_WORK TO COMPLETE_
Scan the records for the word "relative". Return each line where it is found.

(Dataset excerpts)

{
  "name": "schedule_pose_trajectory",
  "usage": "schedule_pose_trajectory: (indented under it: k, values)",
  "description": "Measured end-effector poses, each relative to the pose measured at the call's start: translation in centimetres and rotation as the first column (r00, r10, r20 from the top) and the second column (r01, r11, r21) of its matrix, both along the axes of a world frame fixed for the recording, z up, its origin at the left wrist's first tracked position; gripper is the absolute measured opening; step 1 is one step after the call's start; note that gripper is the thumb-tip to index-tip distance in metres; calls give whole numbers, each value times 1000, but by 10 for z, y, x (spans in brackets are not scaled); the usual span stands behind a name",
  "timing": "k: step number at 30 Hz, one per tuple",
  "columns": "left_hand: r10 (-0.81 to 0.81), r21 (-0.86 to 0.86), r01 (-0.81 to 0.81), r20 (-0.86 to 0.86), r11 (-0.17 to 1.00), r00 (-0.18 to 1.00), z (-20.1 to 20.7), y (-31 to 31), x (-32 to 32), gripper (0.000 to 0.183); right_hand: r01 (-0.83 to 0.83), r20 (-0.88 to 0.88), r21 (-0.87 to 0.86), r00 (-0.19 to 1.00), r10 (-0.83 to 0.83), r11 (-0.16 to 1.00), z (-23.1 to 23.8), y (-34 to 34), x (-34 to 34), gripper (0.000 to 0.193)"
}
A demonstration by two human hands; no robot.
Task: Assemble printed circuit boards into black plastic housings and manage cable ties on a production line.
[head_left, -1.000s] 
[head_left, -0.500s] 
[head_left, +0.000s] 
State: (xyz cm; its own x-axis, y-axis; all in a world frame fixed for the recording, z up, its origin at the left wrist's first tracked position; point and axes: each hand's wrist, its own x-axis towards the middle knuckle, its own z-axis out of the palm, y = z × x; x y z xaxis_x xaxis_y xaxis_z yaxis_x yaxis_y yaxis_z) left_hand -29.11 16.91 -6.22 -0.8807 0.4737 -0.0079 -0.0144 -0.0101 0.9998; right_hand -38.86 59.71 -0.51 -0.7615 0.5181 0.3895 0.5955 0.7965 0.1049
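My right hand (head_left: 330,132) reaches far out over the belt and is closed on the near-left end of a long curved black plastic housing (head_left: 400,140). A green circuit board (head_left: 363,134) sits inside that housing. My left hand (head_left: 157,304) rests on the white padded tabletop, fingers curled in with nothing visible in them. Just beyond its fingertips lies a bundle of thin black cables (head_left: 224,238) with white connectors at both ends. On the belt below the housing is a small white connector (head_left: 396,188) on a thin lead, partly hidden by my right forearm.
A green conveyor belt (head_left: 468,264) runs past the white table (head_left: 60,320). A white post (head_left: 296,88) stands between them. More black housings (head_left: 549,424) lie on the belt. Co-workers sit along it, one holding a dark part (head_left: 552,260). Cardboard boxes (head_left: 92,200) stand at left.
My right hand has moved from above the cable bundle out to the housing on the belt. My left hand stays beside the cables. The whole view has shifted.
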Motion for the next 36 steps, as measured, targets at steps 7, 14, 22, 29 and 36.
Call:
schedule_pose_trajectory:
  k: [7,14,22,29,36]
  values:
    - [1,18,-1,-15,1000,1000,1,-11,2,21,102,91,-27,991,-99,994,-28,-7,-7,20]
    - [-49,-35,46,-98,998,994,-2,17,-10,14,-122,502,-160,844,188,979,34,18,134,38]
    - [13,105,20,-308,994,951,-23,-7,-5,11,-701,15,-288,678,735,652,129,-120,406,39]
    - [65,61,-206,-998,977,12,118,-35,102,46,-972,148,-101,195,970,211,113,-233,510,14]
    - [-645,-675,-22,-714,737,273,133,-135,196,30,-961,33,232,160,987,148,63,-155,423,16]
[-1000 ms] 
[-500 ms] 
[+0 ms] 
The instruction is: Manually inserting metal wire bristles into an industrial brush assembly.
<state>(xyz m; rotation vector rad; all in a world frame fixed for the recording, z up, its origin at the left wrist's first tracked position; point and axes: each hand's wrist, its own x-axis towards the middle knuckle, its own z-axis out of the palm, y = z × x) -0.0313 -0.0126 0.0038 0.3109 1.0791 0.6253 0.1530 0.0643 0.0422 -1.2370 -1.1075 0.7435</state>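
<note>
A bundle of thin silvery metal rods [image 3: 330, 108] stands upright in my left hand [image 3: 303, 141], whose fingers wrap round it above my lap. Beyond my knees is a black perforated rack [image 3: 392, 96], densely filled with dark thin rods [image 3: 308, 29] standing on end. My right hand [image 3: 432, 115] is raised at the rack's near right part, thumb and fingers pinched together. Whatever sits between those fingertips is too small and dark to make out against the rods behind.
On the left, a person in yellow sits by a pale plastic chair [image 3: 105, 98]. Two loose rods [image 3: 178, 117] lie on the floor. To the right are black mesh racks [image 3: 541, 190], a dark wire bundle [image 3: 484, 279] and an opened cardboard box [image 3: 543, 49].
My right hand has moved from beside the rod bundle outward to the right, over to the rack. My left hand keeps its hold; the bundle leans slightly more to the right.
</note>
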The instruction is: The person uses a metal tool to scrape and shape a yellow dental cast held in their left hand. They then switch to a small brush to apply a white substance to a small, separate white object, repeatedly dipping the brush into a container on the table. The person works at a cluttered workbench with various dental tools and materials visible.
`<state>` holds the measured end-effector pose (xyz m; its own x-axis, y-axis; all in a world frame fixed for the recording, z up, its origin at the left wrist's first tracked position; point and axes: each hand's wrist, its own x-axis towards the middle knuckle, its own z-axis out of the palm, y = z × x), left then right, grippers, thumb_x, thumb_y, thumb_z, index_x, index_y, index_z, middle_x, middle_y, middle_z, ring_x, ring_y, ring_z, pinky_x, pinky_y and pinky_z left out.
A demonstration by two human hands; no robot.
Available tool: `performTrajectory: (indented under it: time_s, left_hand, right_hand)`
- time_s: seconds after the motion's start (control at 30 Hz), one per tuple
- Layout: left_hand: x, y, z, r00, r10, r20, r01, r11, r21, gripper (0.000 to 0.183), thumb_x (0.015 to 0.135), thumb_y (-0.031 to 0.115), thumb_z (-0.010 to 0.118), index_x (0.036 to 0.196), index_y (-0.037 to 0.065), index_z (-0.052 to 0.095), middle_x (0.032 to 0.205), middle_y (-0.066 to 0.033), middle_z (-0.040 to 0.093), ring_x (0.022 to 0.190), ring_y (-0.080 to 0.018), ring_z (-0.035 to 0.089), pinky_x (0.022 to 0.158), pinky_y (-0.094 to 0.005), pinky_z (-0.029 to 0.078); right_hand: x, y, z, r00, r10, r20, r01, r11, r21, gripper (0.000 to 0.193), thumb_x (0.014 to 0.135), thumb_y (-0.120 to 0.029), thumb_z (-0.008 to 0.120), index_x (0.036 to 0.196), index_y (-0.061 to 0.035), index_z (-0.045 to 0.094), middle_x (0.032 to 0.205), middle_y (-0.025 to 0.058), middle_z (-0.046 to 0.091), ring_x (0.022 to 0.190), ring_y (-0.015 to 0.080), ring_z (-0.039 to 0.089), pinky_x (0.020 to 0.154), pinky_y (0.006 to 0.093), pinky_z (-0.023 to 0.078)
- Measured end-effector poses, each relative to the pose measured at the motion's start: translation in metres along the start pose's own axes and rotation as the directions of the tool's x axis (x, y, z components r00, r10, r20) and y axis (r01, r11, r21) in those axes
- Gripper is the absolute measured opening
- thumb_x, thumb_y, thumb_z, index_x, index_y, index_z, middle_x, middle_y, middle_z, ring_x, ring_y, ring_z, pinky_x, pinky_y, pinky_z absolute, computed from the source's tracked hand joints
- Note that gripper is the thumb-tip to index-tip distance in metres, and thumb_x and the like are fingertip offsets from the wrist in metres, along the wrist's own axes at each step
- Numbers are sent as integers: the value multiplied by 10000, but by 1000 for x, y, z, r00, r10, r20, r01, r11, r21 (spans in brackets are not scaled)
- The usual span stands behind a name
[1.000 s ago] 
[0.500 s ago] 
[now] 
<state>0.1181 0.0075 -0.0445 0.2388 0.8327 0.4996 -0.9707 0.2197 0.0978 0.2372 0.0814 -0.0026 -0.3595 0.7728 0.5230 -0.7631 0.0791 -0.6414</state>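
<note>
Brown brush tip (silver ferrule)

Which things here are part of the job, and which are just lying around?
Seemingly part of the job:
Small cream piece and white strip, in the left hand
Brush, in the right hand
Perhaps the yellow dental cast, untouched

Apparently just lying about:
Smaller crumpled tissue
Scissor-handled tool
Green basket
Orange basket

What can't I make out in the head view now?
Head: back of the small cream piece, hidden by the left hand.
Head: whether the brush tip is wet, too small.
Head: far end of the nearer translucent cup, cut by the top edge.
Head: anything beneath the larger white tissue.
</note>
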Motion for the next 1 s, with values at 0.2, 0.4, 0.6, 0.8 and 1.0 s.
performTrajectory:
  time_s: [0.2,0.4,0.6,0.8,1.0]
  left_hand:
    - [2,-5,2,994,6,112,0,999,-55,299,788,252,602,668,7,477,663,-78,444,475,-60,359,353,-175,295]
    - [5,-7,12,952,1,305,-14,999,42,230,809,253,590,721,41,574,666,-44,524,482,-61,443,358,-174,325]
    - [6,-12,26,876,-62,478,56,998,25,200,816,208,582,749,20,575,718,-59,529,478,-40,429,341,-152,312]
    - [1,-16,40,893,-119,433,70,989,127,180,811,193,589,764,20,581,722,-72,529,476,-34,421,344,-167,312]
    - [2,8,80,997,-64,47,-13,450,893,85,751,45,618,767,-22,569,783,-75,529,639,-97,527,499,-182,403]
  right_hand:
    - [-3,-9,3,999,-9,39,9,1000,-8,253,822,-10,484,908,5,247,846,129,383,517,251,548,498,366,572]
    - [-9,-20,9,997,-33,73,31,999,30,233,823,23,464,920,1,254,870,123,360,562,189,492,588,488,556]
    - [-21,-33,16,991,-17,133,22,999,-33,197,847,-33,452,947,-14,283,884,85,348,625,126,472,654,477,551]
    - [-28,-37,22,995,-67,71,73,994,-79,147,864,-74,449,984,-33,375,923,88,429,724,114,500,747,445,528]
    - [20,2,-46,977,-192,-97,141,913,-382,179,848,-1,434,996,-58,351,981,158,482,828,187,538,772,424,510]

_WRITTEN RESPONSE_
  "description": "Measured end-effector poses, each relative to the pose measured at the call's start: translation in centimetres and rotation as the first column (r00, r10, r20 from the top) and the second column (r01, r11, r21) of its matrix, both along the axes of a world frame fixed for the recording, z up, its origin at the left wrist's first tracked position; gripper is the absolute measured opening; step 1 is one step after the call's start; note that gripper is the thumb-tip to index-tip distance in metres; calls give whole numbers, each value times 1000, but by 10 for z, y, x (spans in brackets are not scaled); the usual span stands behind a name",
- Measured end-effector poses, each relative to the pose measured at the motion's start: translation in metres along the start pose's own axes and rotation as the directions of the tool's x axis (x, y, z components r00, r10, r20) and y axis (r01, r11, r21) in those axes

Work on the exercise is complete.